### What you should do
Your response should be the listing below, repeated exactly and in full.

### Stored data
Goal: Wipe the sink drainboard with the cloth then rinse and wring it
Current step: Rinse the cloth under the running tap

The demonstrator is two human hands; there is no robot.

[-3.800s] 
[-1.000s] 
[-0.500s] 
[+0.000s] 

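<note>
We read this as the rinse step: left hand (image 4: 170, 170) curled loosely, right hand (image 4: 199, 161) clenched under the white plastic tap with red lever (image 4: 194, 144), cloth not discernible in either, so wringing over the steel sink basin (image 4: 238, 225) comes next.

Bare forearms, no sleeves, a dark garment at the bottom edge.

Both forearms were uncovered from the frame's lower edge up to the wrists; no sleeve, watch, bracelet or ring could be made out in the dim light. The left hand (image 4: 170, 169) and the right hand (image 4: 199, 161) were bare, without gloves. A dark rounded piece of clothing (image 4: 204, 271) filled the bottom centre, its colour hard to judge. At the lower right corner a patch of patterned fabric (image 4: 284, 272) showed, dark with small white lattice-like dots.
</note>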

### Response
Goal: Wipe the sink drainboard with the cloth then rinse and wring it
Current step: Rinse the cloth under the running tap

The demonstrator is two human hands; there is no robot.

[-3.800s] 
[-1.000s] 
[-0.500s] 
[+0.000s] 

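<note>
We read this as the rinse step: left hand (image 4: 170, 170) curled loosely, right hand (image 4: 199, 161) clenched under the white plastic tap with red lever (image 4: 194, 144), cloth not discernible in either, so wringing over the steel sink basin (image 4: 238, 225) comes next.

Bare forearms, no sleeves, a dark garment at the bottom edge.

Both forearms were uncovered from the frame's lower edge up to the wrists; no sleeve, watch, bracelet or ring could be made out in the dim light. The left hand (image 4: 170, 169) and the right hand (image 4: 199, 161) were bare, without gloves. A dark rounded piece of clothing (image 4: 204, 271) filled the bottom centre, its colour hard to judge. At the lower right corner a patch of patterned fabric (image 4: 284, 272) showed, dark with small white lattice-like dots.
</note>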

Now the output is complete.